What happens during a nonstress test
Non-stress tests usually last 20 minutes. However, they can take up to 40 minutes if your baby is not very active or seems to be sleeping. In this case, your doctor may try to stimulate your baby during the test by having you drink something sugary or by placing a noise-making device near your belly.
During the test, a stretchy belt will be placed around your belly (the same kind doctors often use during labor and delivery). It should not hurt and usually does not feel uncomfortable. Your health care provider or a member of your health care team will place a sensor around your abdomen that measures the fetal heart rate.
You will recline on a recliner, but there will be no mindless flipping through magazines. You have a job to do: you will be asked to record every movement the baby makes. You can hold a clicking device (like a buzzer on Jeopardy) in your hand; every time you feel the baby move, you will click it. However, other fetal monitors may work differently.
What the results of the non-stress test NST mean
Your baby’s performance on the non-stress test will be classified as reactive or non-reactive. And in most cases, your doctor can tell you the results and what they mean as soon as the test is finished.
A baby who moves a lot and has a normal heart rate is classified as “reactive” – meaning he or she is healthy and not under stress. If your test is before 32 weeks, “reactive” means your baby’s heart rate was above baseline for at least 10 seconds twice during the test. This time period increases to 15 seconds if your test takes place after 32 weeks.
A “non-reactive” baby is one who does not make the minimum number of movements during the 40-minute period or whose heart does not accelerate as much as expected when he or she moves.

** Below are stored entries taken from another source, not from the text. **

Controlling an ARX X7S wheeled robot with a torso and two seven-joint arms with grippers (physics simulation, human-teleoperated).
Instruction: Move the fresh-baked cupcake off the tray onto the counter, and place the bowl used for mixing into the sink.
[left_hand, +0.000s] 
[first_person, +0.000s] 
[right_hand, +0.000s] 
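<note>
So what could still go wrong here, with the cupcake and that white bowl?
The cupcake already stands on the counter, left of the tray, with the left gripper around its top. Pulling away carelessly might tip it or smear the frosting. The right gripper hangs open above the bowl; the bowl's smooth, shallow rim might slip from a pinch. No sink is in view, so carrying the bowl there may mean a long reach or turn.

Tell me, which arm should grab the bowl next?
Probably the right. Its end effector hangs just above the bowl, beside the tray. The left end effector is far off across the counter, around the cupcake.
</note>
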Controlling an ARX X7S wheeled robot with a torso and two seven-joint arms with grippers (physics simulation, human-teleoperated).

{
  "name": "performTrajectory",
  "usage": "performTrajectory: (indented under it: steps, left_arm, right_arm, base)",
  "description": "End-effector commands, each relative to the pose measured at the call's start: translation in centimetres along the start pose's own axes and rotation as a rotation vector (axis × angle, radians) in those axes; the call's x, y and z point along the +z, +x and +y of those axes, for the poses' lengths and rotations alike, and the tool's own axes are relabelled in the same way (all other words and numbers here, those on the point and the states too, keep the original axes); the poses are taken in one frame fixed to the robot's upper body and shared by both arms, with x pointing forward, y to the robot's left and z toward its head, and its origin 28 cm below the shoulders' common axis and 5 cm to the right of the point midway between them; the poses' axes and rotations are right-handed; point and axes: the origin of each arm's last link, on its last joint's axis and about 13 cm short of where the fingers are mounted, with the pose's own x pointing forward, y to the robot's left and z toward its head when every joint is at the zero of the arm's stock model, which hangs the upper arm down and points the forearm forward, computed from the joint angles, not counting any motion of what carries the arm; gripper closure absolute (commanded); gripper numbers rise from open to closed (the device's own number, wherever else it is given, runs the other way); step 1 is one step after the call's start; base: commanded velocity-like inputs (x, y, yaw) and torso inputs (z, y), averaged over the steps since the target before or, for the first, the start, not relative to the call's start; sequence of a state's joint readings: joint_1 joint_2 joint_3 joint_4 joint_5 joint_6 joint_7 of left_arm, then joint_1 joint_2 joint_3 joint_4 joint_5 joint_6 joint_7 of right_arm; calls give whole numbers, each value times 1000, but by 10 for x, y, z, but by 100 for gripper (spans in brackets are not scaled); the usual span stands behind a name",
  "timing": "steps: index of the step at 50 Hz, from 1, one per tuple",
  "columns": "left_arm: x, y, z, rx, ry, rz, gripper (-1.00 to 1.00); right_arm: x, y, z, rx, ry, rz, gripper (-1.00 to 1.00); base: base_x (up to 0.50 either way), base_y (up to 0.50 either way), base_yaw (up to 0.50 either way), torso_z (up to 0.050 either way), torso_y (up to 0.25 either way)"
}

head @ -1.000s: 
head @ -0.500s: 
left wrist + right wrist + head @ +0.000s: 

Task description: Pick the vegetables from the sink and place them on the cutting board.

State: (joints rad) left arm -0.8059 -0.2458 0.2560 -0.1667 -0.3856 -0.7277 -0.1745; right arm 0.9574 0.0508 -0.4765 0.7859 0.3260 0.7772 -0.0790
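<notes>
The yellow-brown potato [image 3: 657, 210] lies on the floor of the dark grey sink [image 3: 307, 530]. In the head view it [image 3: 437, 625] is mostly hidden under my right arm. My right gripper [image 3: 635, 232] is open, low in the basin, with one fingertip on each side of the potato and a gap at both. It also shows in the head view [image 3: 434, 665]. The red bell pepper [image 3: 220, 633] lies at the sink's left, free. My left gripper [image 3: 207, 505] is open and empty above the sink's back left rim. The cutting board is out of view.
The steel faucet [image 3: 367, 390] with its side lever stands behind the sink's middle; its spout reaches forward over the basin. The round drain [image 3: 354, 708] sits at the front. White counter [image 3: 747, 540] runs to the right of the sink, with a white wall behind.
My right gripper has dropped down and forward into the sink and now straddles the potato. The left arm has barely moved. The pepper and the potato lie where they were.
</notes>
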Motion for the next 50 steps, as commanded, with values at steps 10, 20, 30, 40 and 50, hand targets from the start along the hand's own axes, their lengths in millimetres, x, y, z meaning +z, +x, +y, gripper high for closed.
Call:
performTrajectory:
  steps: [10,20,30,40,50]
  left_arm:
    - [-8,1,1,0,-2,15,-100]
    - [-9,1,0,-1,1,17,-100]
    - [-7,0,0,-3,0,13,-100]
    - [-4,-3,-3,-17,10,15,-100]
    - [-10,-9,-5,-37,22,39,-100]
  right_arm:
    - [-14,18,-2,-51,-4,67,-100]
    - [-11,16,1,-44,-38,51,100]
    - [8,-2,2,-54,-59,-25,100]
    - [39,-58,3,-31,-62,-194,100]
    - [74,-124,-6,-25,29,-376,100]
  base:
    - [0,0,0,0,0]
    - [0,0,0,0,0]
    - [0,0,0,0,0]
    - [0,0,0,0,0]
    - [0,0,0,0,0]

A non-reactive result may worry you – but it doesn’t necessarily mean your baby is in danger. Sometimes babies are just sleepy or less active. In some cases, though, it may mean your baby isn’t getting enough oxygen.
In the case of a non-reactive result, your doctor may decide to run the test for another 40 minutes while encouraging your baby to move more, either with sounds or a sugary drink. If it is determined that your baby may be under stress, you may need to undergo further testing (such as a biophysical profile) to determine if labor induction and early delivery are necessary.
A reactive non-stress test is considered reassuring regardless of the length of observation time. However, if the test is prolonged to 40 minutes and your baby’s non-stress test results are not reactive, your doctor will likely perform another prenatal test to further check your baby’s health. For example:
Contraction stress test.
This test looks at how your baby’s heart rate responds when your uterus is contracting. If sufficient uterine activity does not occur on its own during a contraction stress test, you will be given intravenous oxytocin or asked to rub your nipples to induce uterine activity.